Multiple linear regression #1

Multiple linear regression is an extension of the simple linear regression model. In its simplest form it is a relatively inflexible method that can produce insightful results and accurate predictions under certain conditions. However, multiple linear regression has also been shown to be highly extensible, and many of these extensions (such as ridge regression, lasso regression, and logistic regression) vastly expand the usefulness and applicability of the linear regression paradigm.

In this post, I’ll briefly introduce the multiple linear regression model. I’ll discuss fitting of the model, estimating coefficients, assessing model accuracy, and considerations for prediction.

In future posts, I’ll compare and contrast the Python packages scikit-learn and statsmodels as they relate to statistical inference and prediction using the multiple linear regression model. I’ll also explore quantitative predictors, qualitative predictors and interaction terms.

The structure of this post was influenced by the third chapter of An Introduction to Statistical Learning: with Applications in R by Gareth James, Daniela Witten, Trevor Hastie, and Robert Tibshirani.

Multiple linear regression

In contrast to simple linear regression, multiple linear regression is able to handle multiple predictor variables, which is a much more common situation in practice. In general, the multiple linear regression model takes the form

\[\begin{aligned} Y = \beta_0 + \beta_1X_1 + \beta_2X_2 + ... + \beta_pX_p + \epsilon \end{aligned}\]

where $X_j$ represents the $j$th predictor and $\beta_j$ quantifies the association between that variable and the response. $\beta_j$ is interpreted as the average effect on $Y$ of a one unit increase in $X_j$ holding all other predictors fixed.

Estimating coefficients

The multiple linear regression model is typically fit via the least squares method. This method approximates the values $\beta_0$, $\beta_1$,…, $\beta_p$ by determining the values $\hat{\beta_0}$, $\hat{\beta_1}$,…, $\hat{\beta_p}$ that minimize the sum of squared residuals

\[\begin{aligned} RSS = \sum_{i=1}^{n} (y_i - \hat{y_i})^2 \end{aligned}.\]

For simple linear regression in a two-dimensional space, this fitting method results in a line passing through the data. However, for multiple linear regression, the method of least squares fitting results in a hyperplane that minimizes the squared distance between each point and the closest point on the plane.

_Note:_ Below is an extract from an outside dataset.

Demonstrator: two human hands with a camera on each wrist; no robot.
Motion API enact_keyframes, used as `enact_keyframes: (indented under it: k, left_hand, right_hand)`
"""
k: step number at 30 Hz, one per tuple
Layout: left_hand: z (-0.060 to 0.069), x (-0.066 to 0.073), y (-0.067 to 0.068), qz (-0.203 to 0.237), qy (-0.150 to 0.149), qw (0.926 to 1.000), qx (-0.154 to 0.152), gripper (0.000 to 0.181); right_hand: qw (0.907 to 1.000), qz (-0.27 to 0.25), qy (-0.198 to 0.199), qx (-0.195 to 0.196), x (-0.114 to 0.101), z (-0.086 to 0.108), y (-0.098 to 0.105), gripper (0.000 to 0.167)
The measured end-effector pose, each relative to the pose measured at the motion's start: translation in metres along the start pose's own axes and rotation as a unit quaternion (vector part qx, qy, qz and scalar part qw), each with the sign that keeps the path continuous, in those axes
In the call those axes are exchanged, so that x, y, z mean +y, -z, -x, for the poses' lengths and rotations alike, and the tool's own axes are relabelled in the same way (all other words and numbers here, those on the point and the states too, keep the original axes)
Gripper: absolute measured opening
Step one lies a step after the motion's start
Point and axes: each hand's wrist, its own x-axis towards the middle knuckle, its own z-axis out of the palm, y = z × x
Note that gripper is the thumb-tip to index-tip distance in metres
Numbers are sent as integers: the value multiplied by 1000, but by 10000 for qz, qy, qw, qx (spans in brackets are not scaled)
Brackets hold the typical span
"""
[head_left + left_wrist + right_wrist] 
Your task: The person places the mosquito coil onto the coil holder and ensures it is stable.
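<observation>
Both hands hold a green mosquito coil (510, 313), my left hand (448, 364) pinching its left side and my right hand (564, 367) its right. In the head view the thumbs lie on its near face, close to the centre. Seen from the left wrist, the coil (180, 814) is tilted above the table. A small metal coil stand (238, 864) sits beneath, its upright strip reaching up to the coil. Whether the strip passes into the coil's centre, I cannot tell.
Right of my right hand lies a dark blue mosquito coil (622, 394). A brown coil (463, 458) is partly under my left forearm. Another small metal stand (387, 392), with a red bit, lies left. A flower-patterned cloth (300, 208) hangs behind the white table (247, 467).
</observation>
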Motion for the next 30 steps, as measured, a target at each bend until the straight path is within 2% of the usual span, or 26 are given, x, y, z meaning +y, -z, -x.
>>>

For the event where we have two predictor variables and one response variable, we can visualize the hyperplane as a two-dimensional plane in a three-dimensional space. In general, the multiple linear regression model is applicable to higher dimensional spaces as well.


_{^{Source: Gareth James, Daniela Witten, Trevor Hastie, Robert Tibshirani. An Introduction to Statistical Learning: with Applications in R. New York: Springer, 2013.}}

Standard errors

After finding our estimated coefficients $\hat{\beta_0}$, $\hat{\beta_1}$,…, $\hat{\beta_p}$, it is natural to wonder how accurately each value estimates the true values $\beta_0$, $\beta_1$,…, $\beta_p$. In general, the standard error of the estimate can be calculated to answer this question. Continuing with the comparison to simple linear regression, the intercept estimate $\hat{\beta_0}$ and the coefficient estimate $\hat{\beta_1}$ under the simple linear regression model can be computed via the following formulas:

\[\begin{aligned} SE(\hat{\beta_0})^2 = \sigma^2\left[\frac{1}{n} + \frac{\bar{x}^2} {\sum_{i=1}^{n}(x_i-\bar{x})^2}\right], SE(\hat{\beta_1})^2 = \frac{\sigma^2}{\sum_{i=1}^{n}(x_i - \bar{x})^2} \end{aligned}\]

where $\sigma^2 = Var(\epsilon)$.

Note, these standard error formulas assume that the errors $\epsilon_i$ for each observation are uncorrelated and have the same variance $\sigma^2$. This assumption is rare in practice, but these standard error estimations still turn out to be a good approximation. Similarly, in general, $\sigma^2$ is typically not known, but can be estimated from the data. This estimation is known as the residual standard error and is given by $RSE = \sqrt{RSS/(n-2)}$.

Confidence intervals and hypothesis testing

Returning to the multiple linear regression model, standard errors can also be used to computer confidence intervals and perform hypothesis tests. For linear regression, a 95% confidence interval for $\beta_j$ is approximately equivalent to

\[\begin{aligned} \hat{\beta_j} \pm 2 \cdot SE(\hat{\beta_j}) \end{aligned}.\]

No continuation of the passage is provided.